- Ajitganj Location in Uttar Pradesh, India
- Coordinates: 27°11′50″N 79°05′50″E﻿ / ﻿27.19712°N 79.09714°E
- Country: India
- State: Uttar Pradesh
- District: Mainpuri
- Tehsil: Bhongaon

Area
- • Total: 2.313 km^{2} (0.893 sq mi)

Population (2011)
- • Total: 2,504
- • Density: 1,083/km^{2} (2,804/sq mi)
- Time zone: UTC+5:30 (IST)
- PIN: 205120

= Ajitganj =

Village in Uttar Pradesh, India

Ajitganj is a village in Jagir block of Mainpuri district, Uttar Pradesh. As of 2011, it has a total population of 2,504, in 397 households.

== Demographics ==
As of 2011, Ajitganj had a population of 2,504, in 397 households. This population was 50.4% male (1,263) and 49.6% female (1,241). The 0-6 age group numbered 405 (209 male and 196 female), or 16.2% of the total population. 579 residents were members of Scheduled Castes, or 23.1% of the total.

The 1981 census recorded Ajitganj as having a population of 1,404 people, in 263 households.

The 1961 census recorded Ajitganj as comprising 3 hamlets, with a total population of 1,058 people (575 male and 483 female), in 205 households and 162 physical houses.
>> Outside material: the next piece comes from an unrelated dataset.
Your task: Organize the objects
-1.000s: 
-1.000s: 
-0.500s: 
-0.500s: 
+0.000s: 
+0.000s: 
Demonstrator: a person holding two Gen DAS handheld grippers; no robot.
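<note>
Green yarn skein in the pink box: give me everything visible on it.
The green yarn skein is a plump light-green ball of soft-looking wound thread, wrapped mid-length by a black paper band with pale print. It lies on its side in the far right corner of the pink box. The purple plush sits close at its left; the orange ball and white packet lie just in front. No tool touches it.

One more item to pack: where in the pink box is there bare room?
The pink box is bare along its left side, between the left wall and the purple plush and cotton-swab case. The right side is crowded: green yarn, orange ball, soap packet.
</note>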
The area of the village was given as 592 acres and it had a post office at that point.

== Infrastructure ==
As of 2011, Ajitganj had 2 primary schools; it did not have any healthcare facilities. Drinking water was provided by well, hand pump, and tube well; there were no public toilets. The village had a post office but no public library; there was at least some access to electricity for residential and agricultural purposes. Streets were made of both kachcha and pakka materials.